Sapremo recuperare il valore prezioso dei rapporti umani ora che non abbiamo più i mezzi per delegare a un oggetto «importante» la manifestazione del nostro affetto?

 

primo-piano_2348740.jpgBenedetto Natale di crisi!

L'altro giorno ho fatto una piccola ma istruttiva esperienza. Sono stato al centro commerciale con mia moglie, la quale aveva con sé la classica lista dei regali da fare a Natale. Chi è maschio e sposato potrà capirmi: di solito si tratta della situazione da cui quasi tutti i mariti vorrebbero scappare, a costo di stare in ufficio a fare gli straordinari...
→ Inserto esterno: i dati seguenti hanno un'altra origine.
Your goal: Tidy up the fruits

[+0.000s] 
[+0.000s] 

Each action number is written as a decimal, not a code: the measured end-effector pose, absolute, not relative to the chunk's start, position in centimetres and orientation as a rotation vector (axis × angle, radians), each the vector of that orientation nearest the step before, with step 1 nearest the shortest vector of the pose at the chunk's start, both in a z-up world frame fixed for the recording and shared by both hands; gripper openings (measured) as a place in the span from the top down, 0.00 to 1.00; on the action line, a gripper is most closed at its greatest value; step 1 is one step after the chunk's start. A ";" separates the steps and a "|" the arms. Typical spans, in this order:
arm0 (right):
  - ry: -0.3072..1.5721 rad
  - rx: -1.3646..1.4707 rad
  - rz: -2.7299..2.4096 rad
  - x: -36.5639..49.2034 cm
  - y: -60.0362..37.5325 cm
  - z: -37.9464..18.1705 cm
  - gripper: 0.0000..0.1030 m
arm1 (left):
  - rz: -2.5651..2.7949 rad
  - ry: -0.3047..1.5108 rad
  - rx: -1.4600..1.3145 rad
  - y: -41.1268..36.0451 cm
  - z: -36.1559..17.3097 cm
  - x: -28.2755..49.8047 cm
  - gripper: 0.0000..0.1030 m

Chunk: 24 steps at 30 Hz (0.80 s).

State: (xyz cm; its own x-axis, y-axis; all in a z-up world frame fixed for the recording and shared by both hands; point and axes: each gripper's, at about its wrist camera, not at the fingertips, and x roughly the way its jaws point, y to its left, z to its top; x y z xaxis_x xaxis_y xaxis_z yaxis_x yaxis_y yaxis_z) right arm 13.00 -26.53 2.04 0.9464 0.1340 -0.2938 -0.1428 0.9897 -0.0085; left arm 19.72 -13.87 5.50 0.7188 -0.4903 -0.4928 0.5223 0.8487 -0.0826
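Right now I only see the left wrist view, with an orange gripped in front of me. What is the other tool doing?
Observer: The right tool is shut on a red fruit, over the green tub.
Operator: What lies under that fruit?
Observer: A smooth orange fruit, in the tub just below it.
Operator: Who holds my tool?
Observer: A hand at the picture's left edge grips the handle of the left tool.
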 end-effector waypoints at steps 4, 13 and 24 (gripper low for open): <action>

Invece mi è successa una cosa che non mi capitava da tempo: mi sono persino divertito! Che cosa era successo? Semplicemente ci siamo riscoperti anche noi nella categoria dei tanti italiani che si trovano a «tirare la cinghia», - poco o tanto che sia - e dunque stanno un po' più attenti alle spese. Così, invece di raccattare più o meno a caso tra le offerte degli scaffali, inseguendo l'oggetto tecnologico più propagandato ovvero badando alla griffe del maglioncino, ci è toccato aguzzare l'ingegno, per scovare prodotti certo più modesti ma che «parlassero» con la loro originalità e pertinenza al destinatario, cercando insomma di supplire con la fantasia e col cuore alla diminuita disponibilità finanziaria.

Le difficoltà stimolano, come sanno i poeti. Ma se questo fosse vero anche per la Chiesa? Mi spiego meglio: quante volte abbiamo decantato la povertà di Betlemme, quanti presepi «impegnati» abbiamo costruito scagliandoci contro il consumismo e gli sprechi della nostra società, quante volte abbiamo auspicato una Chiesa più vicina all'ideale evangelico di semplicità e piccolezza... Beh, adesso il Natale di crisi ci offre una possibilità in più anche in tal senso! Sapremo approfittarne?

Sapremo, per esempio, recuperare il valore prezioso dei rapporti umani (anche all'interno delle nostre parrocchie, sì, così spesso scostanti e chiuse), ora che non abbiamo più i mezzi per delegare a un oggetto «importante» la manifestazione del nostro affetto? Sapremo sentire più da vicino il senso dell'uguaglianza fondamentale tra credenti, e tra uomini in genere, adesso che i salti di classe sociale risultano un poco attutiti dalle cattive acque in cui naviga l'economia? Sapremo tornare a sentire un poco più nella carne la fame di ciò che conta davvero, dal momento che i nostri stomaci e soprattutto i nostri desideri sono meno appagati dalla sazietà dell'opulenza?

Abbiamo davanti un'occasione, che certo non abbiamo cercato e che tuttavia potrebbe diventare provvidenziale. Questa crisi è anche, deve essere o diventare, un'occasione spirituale: da cogliere singolarmente e come comunità, cominciando dal prossimo Natale. Che cosa del resto sarebbe più adatto della scena di Betlemme per rappresentare una salvezza che nasce proprio dal niente, l'infinito deposto sulla paglia?

Io lo auguro a me stesso, a tutti i lettori di questo blog che mi diventa sempre più caro e anche alla Chiesa tutta, che così spesso critico: coraggio, meno battaglie sull'Ici e più profondità nell'indicare agli uomini che cosa ci sta a cuore davvero. Dal Natale di quella volta là, il gioco dei cristiani è sempre stato: vince chi perde.